Analysts forecast that Qatar is set to witness strong economic growth in its non-hydrocarbon sectors even after the 2022 World Cup concludes.
Qatar is set to enjoy steady growth in its non-hydrocarbon sectors even after the 2022 World Cup rakes in some big wins for the country, according to analysts at The Economist Intelligence Unit.
“While most countries that host major sporting events such as FIFA World Cups or the Olympics have often failed to increase tourist inflows post events, Qatar’s relatively young tourism industry is in a better position to bring in the benefits World Cup exposure,” the report by senior analyst, Adnane Allouaji said.
According to analysts, this is due to Qatar’s efforts to diversify its investment portfolio and moves to develop its leisure and tourism infrastructure. Qatar has been heavily invested in the oil and gas sector, but has engage in an impressive diversification.
“The World Cup’s boost to non-oil economic activity is in line with the National Vision 2030 development plan, which aims to diversify the economy away from its reliance on the oil and gas sector,” added the report.
In July, Qatar revealed that it will be adding over 100 new hotels and hotel apartments to its portfolio of properties as the Gulf nation prepares to host the biggest sporting tournament ever held in the region.

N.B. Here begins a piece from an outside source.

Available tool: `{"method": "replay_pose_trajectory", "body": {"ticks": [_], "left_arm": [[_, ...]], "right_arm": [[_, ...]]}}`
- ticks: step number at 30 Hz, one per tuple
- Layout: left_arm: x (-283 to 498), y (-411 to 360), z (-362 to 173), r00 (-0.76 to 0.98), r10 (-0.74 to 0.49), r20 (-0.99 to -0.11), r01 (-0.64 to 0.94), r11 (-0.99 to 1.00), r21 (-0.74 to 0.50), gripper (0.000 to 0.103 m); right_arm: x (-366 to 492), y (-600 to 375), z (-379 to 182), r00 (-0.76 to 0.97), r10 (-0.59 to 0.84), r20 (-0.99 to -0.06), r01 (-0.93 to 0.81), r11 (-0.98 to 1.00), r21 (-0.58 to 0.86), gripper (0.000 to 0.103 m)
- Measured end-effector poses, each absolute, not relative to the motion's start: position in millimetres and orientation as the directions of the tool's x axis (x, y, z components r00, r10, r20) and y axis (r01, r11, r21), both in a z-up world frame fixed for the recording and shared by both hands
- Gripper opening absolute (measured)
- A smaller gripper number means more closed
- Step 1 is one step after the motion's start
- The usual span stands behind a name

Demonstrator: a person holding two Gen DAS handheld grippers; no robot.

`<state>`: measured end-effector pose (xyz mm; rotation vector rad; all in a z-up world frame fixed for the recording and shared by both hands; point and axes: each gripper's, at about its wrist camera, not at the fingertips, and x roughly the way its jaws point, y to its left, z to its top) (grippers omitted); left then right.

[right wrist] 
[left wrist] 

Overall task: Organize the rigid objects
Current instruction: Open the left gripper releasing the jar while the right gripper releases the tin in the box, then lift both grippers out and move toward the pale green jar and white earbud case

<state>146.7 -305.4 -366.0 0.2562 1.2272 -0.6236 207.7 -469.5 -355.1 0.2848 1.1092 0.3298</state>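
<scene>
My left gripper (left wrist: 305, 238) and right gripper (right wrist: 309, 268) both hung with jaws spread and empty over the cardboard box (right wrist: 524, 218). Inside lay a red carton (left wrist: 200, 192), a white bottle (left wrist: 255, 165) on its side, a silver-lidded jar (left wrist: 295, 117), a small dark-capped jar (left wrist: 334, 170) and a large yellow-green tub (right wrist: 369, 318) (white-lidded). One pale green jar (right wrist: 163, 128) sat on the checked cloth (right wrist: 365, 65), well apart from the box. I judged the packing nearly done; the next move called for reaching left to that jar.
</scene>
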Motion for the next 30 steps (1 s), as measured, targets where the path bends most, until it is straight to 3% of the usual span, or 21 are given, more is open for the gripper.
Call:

The properties are set to create an even more attractive environment for tourists travelling to Qatar and will appeal to a range of travellers.
Even as the tourism industry reels from the consequences of the ongoing Covid-19 pandemic, Qatar has taken every step to ensure the safety and health of tourists.
The country has also vowed to provide one million shots of the “best” vaccines in the world to international spectators flocking to Qatar, making it clear that those who attend the mega-event next year must be fully vaccinated.
Qatar’s efforts have been noticed. Recently Doha secured third place on the ‘Trending Destination’ list on Tripadvisor Travellers’ Choice Awards 2021.
Doha’s Hamad International Airport has also been named the “World’s Best Airport” at this year’s Skytrax airport awards, knocking Singapore’s Changi Airport from its place at the top of the annual ranking of the world’s best airports.
With the 2022 World Cup gathering spectators around the world, Qatar’s economic gain due to the event is just as massive as the event itself.
“We anticipate the contribution to the economy essentially would be around about $20 billion,” said Secretary-General of the Supreme Committee for Delivery and Legacy (SCDL) Hassan Al Thawadi.
This sum is equivalent to almost 14% of Qatar’s 2020 GDP, though Al Thawadi added that more detailed projections won’t be known until after the event takes place at the end of 2022.
Analysts have forecasted that real GDP growth will strengthen in 2022, to 4.5% (from 2.9% in 2021), before easing to an annual average of 3.1% in 2023‑25.
“The SCDL optimistically expects about 1.5m fans to travel to Qatar during the course of the month-long event, and the tiny Gulf state aims to continue to attract tourists after the event. With international exposure and a massive television audience—with a combined 3.57bn viewers,” said the report.